ISLAMABAD: Pakistan Muslim League-Nawaz leader Muhammad Tallal Chaudhry, who lost the recent election from Faisalabad’s NA-102 constituency, also lost his case in the Supreme Court on Thursday when he was convicted of committing contempt of court and awarded imprisonment — “till the rising of the court”.

A three-judge SC bench comprising Justice Gulzar Ahmed, Justice Sardar Tariq Masood and Justice Faisal Arab also imposed a fine of Rs100,000 on Mr Chaudhry who was present in the courtroom.

On June 28, his former cabinet colleague Daniyal Aziz was also awarded the same punishment by the apex court on contempt charges.

With the conviction, Mr Chaudhry has also been disqualified for five years under Article 63(1)(g) of the Constitution. The provision reads: “A person shall be disqualified from being elected or chosen a member of the parliament if he has been convicted by a court of competent jurisdiction for propagating any opinion or acting in any manner prejudicial to the ideology of Pakistan, or the sovereignty, integrity or security of Pakistan, or the integrity or independence of the judiciary of Pakistan or which defames or brings into ridicule the judiciary or the armed forces of Pakistan.”

The 10-page verdict authored by Justice Gulzar Ahmed said: “We are satisfied that the alleged contemnor has committed contempt of the court within the meaning of Article 204 of the Constitution, read with Section 3 of the Contempt of Court Ordinance 2003 and thus made himself liable for punishment.”

The court initiated the contempt proceedings when the SC registrar had on Feb 1 this year put up a note to Chief Justice Mian Saqib Nisar, highlighting the speeches made by Tallal Chaudhry on Jan 24 and 27 at public gatherings which were also telecast by different television channels and published by newspapers.

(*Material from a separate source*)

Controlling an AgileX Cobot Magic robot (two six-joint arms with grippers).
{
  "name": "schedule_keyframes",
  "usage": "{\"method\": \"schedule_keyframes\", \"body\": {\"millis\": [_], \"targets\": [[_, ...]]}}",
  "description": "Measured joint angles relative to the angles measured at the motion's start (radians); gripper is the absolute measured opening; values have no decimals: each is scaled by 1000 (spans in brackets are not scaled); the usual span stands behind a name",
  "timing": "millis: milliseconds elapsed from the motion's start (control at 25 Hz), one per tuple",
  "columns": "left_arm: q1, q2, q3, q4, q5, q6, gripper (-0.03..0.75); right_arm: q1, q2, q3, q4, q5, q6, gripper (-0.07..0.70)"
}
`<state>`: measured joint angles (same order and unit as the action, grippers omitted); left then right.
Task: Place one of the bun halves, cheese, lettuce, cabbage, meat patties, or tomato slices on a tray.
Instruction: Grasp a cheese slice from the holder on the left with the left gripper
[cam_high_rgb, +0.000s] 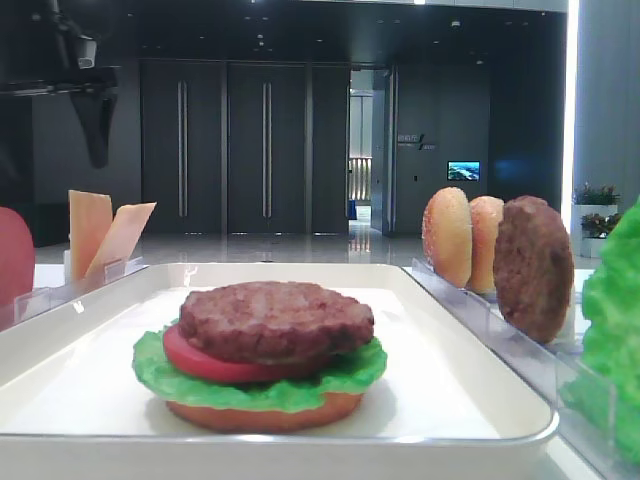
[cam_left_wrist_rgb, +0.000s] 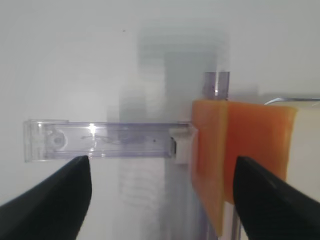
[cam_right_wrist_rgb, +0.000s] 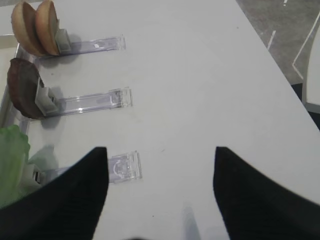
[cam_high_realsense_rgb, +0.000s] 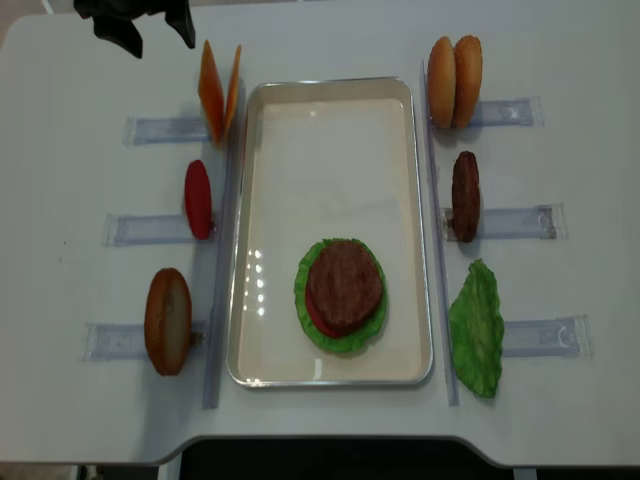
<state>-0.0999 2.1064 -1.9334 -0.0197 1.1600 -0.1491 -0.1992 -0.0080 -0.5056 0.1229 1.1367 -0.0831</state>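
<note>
While the left pincer (cam_left_wrist_rgb: 160, 195) hangs with its jaws wide apart and empty, close to the two cheese (cam_high_realsense_rgb: 219, 92) slices standing upright in their clear rack (cam_high_realsense_rgb: 165, 128) at the far left of the tabletop (cam_high_realsense_rgb: 330, 40), the main risk is judged to be that both slices are caught together, or that one is knocked flat, since they lean close against each other. A thin slice could also be bent or dropped short of the tray (cam_high_realsense_rgb: 410, 200). On the tray, a stack is held: bun half, lettuce (cam_high_realsense_rgb: 305, 300), tomato slice and meat patty (cam_high_realsense_rgb: 344, 283) uppermost. Racks on the right carry two bun halves (cam_high_realsense_rgb: 455, 80), one patty and a lettuce leaf. The right pincer (cam_right_wrist_rgb: 160, 155) is seen parted, holding nothing.
</note>
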Motion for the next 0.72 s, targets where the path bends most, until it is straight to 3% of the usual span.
{"method": "schedule_keyframes", "body": {"millis": [520,720], "targets": [[-216,1,-13,35,-5,-116,688,0,0,0,0,0,0,434],[-246,1,-39,65,-2,-148,688,0,-1,0,0,0,0,434]]}}
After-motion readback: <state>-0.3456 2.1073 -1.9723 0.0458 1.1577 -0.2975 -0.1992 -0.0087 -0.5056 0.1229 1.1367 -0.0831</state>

According to the note, the words used constitute interference with and obstruction of the process of the court as well as are aimed at belittling the stature of the apex court and prima facie amounted to contempt of court.

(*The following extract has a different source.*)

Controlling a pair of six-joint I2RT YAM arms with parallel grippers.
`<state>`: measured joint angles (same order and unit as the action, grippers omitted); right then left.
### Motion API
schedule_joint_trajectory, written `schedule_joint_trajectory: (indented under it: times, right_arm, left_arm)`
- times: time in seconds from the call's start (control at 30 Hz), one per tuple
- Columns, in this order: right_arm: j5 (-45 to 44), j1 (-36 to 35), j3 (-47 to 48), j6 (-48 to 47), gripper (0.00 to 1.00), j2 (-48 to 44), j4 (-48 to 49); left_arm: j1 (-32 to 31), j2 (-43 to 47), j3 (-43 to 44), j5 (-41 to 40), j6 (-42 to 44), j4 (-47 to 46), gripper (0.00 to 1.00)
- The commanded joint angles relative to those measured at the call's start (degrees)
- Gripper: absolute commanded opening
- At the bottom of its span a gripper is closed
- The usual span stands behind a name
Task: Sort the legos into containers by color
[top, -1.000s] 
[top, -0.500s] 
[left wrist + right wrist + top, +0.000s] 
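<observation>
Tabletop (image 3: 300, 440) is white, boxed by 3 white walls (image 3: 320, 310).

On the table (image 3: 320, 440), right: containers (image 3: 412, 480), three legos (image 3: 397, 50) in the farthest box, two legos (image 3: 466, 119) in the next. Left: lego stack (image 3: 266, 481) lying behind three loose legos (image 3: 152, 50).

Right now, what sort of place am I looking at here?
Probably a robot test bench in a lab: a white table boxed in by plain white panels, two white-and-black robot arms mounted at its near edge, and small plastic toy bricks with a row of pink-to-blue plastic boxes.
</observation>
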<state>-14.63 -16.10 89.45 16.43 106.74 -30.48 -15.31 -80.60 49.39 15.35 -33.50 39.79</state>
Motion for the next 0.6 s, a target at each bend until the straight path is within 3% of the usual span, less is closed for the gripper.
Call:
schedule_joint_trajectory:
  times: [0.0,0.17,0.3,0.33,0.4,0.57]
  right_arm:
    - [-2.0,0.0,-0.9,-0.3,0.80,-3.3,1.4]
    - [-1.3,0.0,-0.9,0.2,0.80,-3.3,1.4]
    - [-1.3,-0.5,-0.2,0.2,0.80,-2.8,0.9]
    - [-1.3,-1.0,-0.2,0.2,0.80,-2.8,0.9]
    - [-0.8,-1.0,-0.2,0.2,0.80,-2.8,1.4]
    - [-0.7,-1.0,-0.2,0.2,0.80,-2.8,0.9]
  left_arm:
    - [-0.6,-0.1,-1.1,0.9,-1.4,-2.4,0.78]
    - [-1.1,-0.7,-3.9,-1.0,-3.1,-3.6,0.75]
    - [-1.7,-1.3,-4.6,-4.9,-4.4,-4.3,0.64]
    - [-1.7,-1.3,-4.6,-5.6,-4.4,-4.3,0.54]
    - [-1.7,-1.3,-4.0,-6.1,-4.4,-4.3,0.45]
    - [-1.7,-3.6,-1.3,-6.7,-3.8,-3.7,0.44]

Justice Ahmed observed in the judgement that the court had closely looked and examined two transcripts of the speeches and apparently found that such utterances by Tallal Chaudhry amounted to abuse, scandalise and tend to bring the court into hatred, ridicule or contempt within the meaning of Article 204 of the Constitution and was substantially detrimental to the administration of justice.

Referring to the contention of Mr Chaudhry’s counsel, Kamran Murtaza, that even if the Supreme Court came to the conclusion that the two speeches of the alleged contemnor did make out a case of contempt, the court would not act in vengeance rather exercise judicial restraint, the verdict said: “We may note that though the alleged contemnor has taken this line of defence in this contempt proceeding against him but burden to prove the fact that these two speeches have been referred out of context, was upon him.”

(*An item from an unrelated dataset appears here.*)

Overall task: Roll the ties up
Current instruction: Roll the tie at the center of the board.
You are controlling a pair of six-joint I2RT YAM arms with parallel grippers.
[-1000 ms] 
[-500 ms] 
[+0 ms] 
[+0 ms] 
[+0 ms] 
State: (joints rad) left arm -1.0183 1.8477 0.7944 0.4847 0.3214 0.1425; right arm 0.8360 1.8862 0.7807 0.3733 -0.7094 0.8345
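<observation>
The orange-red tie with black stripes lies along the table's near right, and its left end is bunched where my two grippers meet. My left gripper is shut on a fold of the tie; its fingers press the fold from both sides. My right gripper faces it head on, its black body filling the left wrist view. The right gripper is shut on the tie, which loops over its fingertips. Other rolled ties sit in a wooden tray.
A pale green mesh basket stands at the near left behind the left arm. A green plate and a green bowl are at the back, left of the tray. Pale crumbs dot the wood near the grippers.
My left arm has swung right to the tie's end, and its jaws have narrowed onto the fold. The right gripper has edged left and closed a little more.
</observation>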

It added that the contemnor had produced as many as five witnesses and even the general manager of the Pakistan Electronic Media Regulatory Authority, but never bothered to produce before the court the entire text of his two speeches to show that they were out of context. Once the alleged contemnor had taken up the defence on a point that his two speeches had been referred to out of context, the burden was upon him to show and establish the same, which he failed to do, the judgement said.

Regarding the submission that the court ought to show judicial restraint, the verdict said the principle of judicial restraint was not a universal principle to be applied in each and every case. In order to show his unfaltering allegiance to former prime minister Nawaz Sharif, it added, the contemnor had uttered words seriously prejudicing the office of the chief justice and the judges of the Supreme Court and ultimately the entire court as an institution and his utterances were not at all or within the ambit of the decency, morality and decorum but showed utter venom for which he himself had no cause of his own.

“The contemnor in his two speeches not only abused the judges of this court but has scandalised the court and did everything to bring the court into hatred, ridicule and contempt, which is substantially detrimental to the administration of justice and scandalises the court and tends to bring the court and judges of the court into hatred and ridicule,” the judgement said.